WHEN Hester was two years old a wheezy hand-organ would set her eyes to sparkling and her cheeks to dimpling, and when she was twenty the "Maiden's Prayer," played by a school-girl, would fill her soul with ecstasy.

To Hester, all the world seemed full of melody. Even the clouds in the sky sailed slowly along in time to a stately march in her brain, or danced to the tune of a merry schottische that sounded for her ears alone. And when she saw the sunset from the hill behind her home, there was always music then—low and tender if the colors were soft and pale-tinted, grand and awful if the wind blew shreds and tatters of storm-clouds across a purpling sky. All this was within Hester; but without—

There had been but little room in Hester's life for music. Her days were an endless round of dish-washing and baby-tending—first for her mother, later for herself. There had been no money for music lessons, no time for piano practice. Hester's childish heart had swelled with bitter envy whenever she saw the coveted music roll swinging from some playmate's hand. At that time her favorite "make-believe" had been to play at going for a music lesson, with a carefully modeled roll of brown paper suspended by a string from her fingers.

Hester was forty now. Two sturdy boys and a girl of nine gave her three hungry mouths to feed and six active feet to keep in holeless stockings. Her husband had been dead two years, and life was a struggle and a problem. The boys she trained rigorously, giving just measure of love and care; but the girl—ah, Penelope should have that for which she herself had so longed. Penelope should take music lessons!

During all those nine years since Penelope had come to her, frequent dimes and quarters, with an occasional half-dollar, had found their way into an old stone jar on the top shelf in the pantry. It had been a dreary and pinching economy that had made possible this horde of silver, and its effects had been only too visible in Hester's turned and mended garments, to say nothing of her wasted figure and colorless cheeks. Penelope was nine now, and Hester deemed it a fitting time to begin the spending of her treasured wealth.

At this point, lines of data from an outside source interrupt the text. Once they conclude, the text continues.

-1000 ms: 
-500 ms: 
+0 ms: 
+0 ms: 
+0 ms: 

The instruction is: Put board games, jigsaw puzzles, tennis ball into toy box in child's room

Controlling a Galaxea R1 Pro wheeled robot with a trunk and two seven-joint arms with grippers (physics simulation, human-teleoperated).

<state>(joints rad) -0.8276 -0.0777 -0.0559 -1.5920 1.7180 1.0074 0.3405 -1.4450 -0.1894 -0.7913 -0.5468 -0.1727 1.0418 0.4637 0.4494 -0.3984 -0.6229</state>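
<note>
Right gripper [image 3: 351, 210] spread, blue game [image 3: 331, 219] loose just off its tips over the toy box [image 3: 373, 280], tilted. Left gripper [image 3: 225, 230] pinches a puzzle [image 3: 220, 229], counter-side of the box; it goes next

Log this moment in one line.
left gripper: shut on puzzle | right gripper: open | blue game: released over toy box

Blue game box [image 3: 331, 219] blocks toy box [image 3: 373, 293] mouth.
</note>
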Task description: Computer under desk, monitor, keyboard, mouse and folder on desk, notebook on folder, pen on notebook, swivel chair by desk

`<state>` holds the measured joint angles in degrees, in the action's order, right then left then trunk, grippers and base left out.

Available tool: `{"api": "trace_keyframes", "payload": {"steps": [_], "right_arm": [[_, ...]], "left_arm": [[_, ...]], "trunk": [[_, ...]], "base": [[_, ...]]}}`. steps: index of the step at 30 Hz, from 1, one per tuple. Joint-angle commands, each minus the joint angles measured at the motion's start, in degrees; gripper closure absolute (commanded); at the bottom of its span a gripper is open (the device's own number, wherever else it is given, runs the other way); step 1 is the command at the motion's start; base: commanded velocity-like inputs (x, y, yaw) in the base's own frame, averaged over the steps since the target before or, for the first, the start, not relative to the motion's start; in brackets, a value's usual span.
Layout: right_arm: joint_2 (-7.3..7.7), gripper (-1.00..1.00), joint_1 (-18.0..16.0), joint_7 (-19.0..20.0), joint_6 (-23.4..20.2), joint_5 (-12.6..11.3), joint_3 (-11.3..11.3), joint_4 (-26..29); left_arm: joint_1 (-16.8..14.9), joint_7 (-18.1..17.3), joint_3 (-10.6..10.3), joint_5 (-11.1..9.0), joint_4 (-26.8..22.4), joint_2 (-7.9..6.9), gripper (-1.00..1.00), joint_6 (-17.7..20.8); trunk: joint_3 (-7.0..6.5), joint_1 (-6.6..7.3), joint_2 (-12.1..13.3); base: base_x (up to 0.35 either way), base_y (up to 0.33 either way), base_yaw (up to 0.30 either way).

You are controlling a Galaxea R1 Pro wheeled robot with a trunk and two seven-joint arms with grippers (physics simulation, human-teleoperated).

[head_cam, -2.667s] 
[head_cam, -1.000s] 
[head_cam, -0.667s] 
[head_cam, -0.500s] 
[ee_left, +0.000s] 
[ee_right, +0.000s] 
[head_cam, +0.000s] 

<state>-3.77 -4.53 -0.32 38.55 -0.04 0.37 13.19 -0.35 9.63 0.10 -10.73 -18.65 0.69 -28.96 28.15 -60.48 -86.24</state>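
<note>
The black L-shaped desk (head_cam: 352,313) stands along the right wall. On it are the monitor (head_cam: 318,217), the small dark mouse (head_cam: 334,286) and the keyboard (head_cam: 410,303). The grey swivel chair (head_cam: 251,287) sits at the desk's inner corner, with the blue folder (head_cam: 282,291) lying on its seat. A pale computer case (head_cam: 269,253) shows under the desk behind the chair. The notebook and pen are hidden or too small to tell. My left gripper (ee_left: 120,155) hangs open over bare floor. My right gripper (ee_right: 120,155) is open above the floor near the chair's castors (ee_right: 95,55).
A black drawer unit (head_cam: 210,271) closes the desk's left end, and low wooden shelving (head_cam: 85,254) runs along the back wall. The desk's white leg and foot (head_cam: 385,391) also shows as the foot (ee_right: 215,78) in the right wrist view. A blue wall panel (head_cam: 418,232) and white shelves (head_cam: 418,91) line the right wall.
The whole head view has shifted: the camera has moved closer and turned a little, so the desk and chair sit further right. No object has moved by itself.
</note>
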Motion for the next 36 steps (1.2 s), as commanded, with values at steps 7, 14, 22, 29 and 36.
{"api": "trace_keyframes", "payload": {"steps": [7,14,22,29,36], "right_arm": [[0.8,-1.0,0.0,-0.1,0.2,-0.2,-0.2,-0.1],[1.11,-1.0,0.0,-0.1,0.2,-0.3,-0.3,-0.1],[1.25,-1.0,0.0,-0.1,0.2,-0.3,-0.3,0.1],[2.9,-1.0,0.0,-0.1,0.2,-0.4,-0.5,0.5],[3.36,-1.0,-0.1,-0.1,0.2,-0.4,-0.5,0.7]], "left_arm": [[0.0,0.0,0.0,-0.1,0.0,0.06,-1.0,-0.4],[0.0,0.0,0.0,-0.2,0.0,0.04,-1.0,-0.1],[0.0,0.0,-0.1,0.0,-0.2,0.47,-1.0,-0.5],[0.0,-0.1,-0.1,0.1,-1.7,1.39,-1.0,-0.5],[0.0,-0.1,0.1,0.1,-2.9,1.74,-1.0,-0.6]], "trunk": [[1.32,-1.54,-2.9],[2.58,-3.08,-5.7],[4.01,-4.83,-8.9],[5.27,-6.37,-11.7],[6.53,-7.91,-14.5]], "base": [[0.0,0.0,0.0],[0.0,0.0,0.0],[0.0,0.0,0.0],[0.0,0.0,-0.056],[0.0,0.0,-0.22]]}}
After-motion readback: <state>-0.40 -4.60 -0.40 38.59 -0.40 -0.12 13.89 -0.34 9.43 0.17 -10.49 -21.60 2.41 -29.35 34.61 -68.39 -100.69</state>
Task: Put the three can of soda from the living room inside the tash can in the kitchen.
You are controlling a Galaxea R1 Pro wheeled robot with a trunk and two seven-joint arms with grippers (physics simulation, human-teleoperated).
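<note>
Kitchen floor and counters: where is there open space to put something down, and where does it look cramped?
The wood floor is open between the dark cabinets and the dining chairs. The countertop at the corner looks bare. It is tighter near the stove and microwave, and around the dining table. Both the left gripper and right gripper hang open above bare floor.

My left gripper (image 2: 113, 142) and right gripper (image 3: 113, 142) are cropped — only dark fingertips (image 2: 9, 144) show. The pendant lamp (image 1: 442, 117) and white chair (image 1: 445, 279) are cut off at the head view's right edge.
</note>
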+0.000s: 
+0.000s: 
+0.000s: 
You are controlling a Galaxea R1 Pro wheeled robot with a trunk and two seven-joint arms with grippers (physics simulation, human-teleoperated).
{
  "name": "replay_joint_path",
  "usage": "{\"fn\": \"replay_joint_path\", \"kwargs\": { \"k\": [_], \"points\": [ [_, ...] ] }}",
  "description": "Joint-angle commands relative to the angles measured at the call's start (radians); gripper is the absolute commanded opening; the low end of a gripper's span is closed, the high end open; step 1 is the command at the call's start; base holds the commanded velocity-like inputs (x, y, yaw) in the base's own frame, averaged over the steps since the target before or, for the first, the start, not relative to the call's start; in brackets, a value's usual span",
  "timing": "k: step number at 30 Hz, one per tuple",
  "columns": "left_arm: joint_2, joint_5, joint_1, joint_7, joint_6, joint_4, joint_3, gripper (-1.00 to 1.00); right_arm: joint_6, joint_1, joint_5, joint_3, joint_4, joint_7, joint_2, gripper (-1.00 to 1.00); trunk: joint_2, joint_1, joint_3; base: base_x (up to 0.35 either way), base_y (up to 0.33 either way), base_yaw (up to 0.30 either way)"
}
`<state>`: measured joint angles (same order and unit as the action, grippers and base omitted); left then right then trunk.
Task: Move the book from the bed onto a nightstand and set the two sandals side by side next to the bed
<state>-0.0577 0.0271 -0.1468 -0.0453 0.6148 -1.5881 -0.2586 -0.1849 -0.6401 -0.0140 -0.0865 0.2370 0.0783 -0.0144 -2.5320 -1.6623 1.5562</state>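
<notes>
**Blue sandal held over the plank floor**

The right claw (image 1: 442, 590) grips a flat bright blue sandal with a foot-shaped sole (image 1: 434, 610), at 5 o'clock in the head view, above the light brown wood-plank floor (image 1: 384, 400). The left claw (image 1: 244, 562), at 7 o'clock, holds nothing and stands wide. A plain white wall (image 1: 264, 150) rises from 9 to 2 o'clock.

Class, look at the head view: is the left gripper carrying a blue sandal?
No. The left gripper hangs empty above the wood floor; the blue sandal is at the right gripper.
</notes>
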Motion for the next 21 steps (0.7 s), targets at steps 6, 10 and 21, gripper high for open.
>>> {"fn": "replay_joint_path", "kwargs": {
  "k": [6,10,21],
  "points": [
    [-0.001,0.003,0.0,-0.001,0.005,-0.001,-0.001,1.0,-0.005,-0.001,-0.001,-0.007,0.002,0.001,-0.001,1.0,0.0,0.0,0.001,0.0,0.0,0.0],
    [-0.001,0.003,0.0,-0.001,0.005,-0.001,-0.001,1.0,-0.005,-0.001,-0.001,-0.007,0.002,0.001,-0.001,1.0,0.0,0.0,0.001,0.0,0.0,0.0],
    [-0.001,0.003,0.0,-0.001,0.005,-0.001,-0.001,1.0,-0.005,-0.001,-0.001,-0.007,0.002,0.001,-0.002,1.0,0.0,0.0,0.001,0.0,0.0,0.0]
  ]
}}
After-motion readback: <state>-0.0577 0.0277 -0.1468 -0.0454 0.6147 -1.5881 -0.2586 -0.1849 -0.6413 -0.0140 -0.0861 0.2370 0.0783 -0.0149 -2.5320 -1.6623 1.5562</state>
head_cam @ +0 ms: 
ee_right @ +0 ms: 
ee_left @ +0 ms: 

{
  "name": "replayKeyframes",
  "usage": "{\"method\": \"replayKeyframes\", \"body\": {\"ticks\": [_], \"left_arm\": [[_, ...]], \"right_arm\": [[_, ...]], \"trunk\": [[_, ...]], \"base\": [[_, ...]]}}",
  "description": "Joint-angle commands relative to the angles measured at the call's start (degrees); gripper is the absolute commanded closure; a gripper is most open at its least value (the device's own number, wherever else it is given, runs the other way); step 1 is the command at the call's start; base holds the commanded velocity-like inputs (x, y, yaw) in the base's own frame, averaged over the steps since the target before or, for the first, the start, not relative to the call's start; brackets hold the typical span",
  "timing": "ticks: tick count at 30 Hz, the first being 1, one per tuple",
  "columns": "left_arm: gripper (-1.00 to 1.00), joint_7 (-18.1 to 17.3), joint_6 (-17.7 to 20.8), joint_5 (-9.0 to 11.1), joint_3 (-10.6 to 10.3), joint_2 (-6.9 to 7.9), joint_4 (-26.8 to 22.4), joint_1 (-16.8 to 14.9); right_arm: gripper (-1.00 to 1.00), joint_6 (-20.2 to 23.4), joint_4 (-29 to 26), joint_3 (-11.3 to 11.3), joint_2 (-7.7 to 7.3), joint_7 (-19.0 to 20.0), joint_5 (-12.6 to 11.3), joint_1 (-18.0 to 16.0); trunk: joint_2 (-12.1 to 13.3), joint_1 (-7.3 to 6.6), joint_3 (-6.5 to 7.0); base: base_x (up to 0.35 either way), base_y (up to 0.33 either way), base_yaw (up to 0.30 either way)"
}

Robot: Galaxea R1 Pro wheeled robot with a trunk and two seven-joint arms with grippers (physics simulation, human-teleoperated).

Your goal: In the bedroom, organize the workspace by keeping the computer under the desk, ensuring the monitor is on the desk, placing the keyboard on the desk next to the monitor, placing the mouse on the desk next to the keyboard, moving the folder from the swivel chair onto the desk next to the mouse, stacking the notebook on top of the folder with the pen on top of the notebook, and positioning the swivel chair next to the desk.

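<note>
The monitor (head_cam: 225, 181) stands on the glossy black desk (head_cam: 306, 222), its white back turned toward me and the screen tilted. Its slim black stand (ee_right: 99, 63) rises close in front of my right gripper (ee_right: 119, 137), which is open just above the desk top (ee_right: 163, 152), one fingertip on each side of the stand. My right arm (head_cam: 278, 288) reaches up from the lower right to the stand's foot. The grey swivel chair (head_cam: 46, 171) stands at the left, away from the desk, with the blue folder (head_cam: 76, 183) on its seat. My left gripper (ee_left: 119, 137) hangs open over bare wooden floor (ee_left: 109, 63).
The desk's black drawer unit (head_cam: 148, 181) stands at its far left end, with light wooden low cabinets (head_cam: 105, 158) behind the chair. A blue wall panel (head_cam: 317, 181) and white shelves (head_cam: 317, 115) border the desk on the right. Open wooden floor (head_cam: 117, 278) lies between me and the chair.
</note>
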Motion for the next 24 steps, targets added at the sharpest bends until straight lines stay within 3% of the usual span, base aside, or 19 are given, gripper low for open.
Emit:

First, the instrument: it must be a rented one, of course. Hester went about the labor of procuring it in a state of exalted bliss that was in a measure compensation for her long years of sacrifice.

Her task did not prove to be a hard one. The widow Butler, about to go South for the winter, was more than glad to leave her piano in Hester's tender care, and the dollar a month rent which Hester at first insisted upon paying was finally cut in half, much to the widow Butler's satisfaction and Hester's grateful delight. This much accomplished, Hester turned her steps toward the white cottage wherein lived Margaret Gale, the music teacher.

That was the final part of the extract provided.